Even more valuable for most companies are the capabilities that these channels require them to build, such as engaging patients, leveraging data, and applying lessons from consumer products to branded drugs. Long term, we believe these capabilities will enable more data-driven patient support solutions that will create a better integrated and seamless patient care experience. New solutions will leverage agentic AI and individual data (such as personal habits or location) from multiple sources to create more personalized patient journeys and improve treatment adherence. These types of solutions are especially critical as product differentiation narrows and the overall customer experience and ease of initiating treatment become greater drivers of success.
Margin Pressures on Talent and Resources
Margin pressures and the promise of AI are compelling pharma companies to rethink their talent and resourcing models.
Cost discipline has become a core capability. In the past year, 7 of the top 20 companies announced major cost optimization programs, targeting reductions of 5% to 16% in the cost base and 2% to 8% in the workforce.

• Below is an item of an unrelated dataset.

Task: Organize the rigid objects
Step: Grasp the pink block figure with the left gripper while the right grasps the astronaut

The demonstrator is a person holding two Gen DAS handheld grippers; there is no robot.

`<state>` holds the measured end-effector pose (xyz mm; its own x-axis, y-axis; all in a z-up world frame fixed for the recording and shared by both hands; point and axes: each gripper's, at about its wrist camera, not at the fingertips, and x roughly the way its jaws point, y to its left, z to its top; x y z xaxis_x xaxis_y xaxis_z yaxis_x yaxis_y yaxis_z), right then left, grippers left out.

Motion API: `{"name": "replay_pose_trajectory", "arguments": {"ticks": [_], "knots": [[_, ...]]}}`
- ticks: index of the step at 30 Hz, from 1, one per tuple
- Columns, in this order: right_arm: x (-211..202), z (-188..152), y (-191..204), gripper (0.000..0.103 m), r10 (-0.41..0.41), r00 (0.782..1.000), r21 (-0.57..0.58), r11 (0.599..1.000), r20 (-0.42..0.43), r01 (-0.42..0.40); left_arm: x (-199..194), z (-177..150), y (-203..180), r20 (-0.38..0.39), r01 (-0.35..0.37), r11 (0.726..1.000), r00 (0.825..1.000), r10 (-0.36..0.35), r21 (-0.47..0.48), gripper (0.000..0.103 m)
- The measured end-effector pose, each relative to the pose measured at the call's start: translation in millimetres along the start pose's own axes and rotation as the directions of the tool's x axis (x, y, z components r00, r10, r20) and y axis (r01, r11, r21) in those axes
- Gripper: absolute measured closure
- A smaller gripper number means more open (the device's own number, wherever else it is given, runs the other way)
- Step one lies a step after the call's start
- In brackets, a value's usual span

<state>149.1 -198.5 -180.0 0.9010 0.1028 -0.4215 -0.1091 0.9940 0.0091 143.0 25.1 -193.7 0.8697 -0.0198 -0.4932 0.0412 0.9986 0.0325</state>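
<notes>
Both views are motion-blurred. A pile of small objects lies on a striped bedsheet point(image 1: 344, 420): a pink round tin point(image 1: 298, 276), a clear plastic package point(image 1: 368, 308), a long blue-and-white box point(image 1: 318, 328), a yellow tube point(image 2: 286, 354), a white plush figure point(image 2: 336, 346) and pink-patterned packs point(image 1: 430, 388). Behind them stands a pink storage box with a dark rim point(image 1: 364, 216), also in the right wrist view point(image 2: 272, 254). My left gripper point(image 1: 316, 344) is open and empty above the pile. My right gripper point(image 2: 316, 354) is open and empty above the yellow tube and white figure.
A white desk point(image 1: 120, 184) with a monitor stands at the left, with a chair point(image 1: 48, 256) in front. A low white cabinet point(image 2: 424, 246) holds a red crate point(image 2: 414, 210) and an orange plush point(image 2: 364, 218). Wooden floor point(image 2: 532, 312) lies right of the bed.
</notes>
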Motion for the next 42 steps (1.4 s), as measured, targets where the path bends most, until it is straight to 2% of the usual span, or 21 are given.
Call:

In parallel, companies are hopeful that AI can help improve organizational efficiency and preserve margins. Long term, we see potential for AI to augment talent (via agentic copilots, for example) and transform virtually every part of the value chain, including drug discovery, trial design, manufacturing, and health care professional engagement.
We are still far from this state. Most companies remain in the early stages of AI adoption, and real-world impact is limited and fragmented. Moreover, the AI hiring boom is showing signs of stabilization and perhaps even decline. (See Exhibit 5.) Companies are consolidating their AI and data teams and investing in partnerships to outsource capabilities. To move ahead, biopharma organizations must make deliberate choices about where to deploy AI to maximize impact.
We expect that in 2026, the companies that have already invested in end-to-end infrastructure and talent will start to pull away from peers that are still in the experimentation stage and emerge as leaders. In the meantime, and until the potential of AI is realized at scale, companies face mounting pressure to sustain growth with leaner teams. Leaders must actively manage workloads, reskill teams, and reinforce engagement to prevent burnout and attrition.
Biopharma’s business model is under pressure across every facet of the value chain. Many of the traditional advantages of commercial scale and R&D heft are being worn away, forcing companies to rethink business models and margin protection. The industry will evolve to meet these challenges. There is significant opportunity to develop and commercialize innovative treatments, leverage AI for greater efficiency, and transform patient lives. The question is, which companies will move fastest.